WHAT YOU NEED TO DO — Only the lines running from the one with "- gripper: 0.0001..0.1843" to the end of the listing should be returned, each exactly as it appears, with both ends kept.

AVAILABLE DATA —
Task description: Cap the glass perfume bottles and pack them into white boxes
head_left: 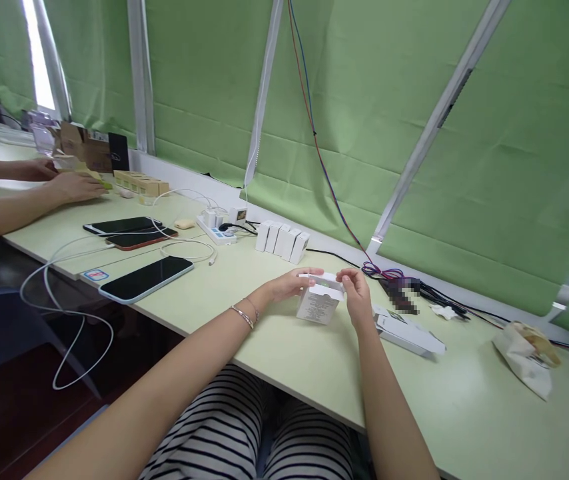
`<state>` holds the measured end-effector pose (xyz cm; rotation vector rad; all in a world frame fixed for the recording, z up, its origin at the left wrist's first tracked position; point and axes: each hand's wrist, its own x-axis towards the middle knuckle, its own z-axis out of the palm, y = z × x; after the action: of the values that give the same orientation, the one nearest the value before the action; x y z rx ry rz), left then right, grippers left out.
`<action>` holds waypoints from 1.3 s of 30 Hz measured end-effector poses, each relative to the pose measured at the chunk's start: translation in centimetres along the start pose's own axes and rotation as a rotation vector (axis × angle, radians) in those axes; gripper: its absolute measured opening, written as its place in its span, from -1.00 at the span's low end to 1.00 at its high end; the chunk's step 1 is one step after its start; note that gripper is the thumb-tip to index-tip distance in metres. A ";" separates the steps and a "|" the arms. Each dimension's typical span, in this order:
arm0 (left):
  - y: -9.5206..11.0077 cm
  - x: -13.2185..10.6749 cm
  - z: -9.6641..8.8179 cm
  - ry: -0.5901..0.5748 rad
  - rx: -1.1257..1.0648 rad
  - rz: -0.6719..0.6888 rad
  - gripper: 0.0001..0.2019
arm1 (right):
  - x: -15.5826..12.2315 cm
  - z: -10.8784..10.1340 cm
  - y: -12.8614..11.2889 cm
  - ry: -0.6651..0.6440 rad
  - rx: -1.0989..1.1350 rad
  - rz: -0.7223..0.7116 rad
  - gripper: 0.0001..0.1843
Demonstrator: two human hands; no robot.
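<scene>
A small white box (317,305) with printed text on its side stands on the pale green table (314,373) in front of me. My left hand (289,285) grips its left side, fingers reaching over the top flap. My right hand (357,293) holds the right side, fingers curled at the top edge. Both hands are closed on the box. A thin bracelet sits on my left wrist.
A row of several small white boxes (282,241) stands behind. A long white box (408,333) lies to the right, a paper bag (527,357) further right. Phones (145,279), cables and a power strip (217,232) lie left. Another person's hands (72,187) work at far left.
</scene>
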<state>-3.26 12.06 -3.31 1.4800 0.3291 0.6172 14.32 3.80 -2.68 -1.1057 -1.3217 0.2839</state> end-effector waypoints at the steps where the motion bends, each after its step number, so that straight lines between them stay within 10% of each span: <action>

ANSWER AREA —
  - gripper: 0.0001..0.1843
Demonstrator: two human hands; no robot.
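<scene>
A small white box (317,305) with printed text on its side stands on the pale green table (314,373) in front of me. My left hand (289,285) grips its left side, fingers reaching over the top flap. My right hand (357,293) holds the right side, fingers curled at the top edge. Both hands are closed on the box. A thin bracelet sits on my left wrist.
A row of several small white boxes (282,241) stands behind. A long white box (408,333) lies to the right, a paper bag (527,357) further right. Phones (145,279), cables and a power strip (217,232) lie left. Another person's hands (72,187) work at far left.
</scene>
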<state>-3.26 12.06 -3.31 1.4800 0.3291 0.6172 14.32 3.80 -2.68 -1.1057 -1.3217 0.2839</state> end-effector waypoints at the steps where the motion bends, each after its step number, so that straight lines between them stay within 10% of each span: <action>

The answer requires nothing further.